● **WHAT THE TASK REQUIRES**
Please find the number of lines in the material below where the string "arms" occurs, and give only that number.

● **RECORDS TO USE**
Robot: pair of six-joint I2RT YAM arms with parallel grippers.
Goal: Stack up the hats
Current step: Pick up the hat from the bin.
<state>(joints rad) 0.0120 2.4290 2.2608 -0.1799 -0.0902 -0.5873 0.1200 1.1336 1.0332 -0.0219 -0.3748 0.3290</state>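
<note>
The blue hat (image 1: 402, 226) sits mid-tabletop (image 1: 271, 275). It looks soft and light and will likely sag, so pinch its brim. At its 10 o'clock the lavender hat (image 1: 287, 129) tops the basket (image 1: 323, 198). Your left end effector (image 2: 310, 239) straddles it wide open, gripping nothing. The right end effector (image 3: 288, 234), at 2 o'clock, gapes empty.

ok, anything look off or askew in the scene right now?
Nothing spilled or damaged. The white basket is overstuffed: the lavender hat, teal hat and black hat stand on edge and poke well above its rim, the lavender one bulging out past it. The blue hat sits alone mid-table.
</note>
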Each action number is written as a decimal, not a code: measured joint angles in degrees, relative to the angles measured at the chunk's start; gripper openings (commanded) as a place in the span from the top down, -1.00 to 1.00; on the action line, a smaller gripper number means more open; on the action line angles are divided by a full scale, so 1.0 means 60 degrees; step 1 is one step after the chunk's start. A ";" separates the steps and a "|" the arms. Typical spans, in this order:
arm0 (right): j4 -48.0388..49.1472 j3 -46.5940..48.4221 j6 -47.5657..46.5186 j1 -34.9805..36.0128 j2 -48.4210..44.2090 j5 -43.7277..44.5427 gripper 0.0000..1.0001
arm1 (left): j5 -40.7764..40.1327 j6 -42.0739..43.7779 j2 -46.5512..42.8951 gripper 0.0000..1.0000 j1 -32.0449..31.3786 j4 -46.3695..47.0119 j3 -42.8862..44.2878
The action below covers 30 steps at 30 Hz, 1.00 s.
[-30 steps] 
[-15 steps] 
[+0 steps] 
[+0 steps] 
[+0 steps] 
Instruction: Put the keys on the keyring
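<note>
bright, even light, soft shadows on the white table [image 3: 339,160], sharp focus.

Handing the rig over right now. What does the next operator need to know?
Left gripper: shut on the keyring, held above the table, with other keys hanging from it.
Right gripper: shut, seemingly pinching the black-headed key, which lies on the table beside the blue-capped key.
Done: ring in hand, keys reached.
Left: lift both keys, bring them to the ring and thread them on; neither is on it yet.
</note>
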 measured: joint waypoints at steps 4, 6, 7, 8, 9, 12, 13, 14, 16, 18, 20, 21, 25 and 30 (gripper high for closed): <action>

● **RESULT**
2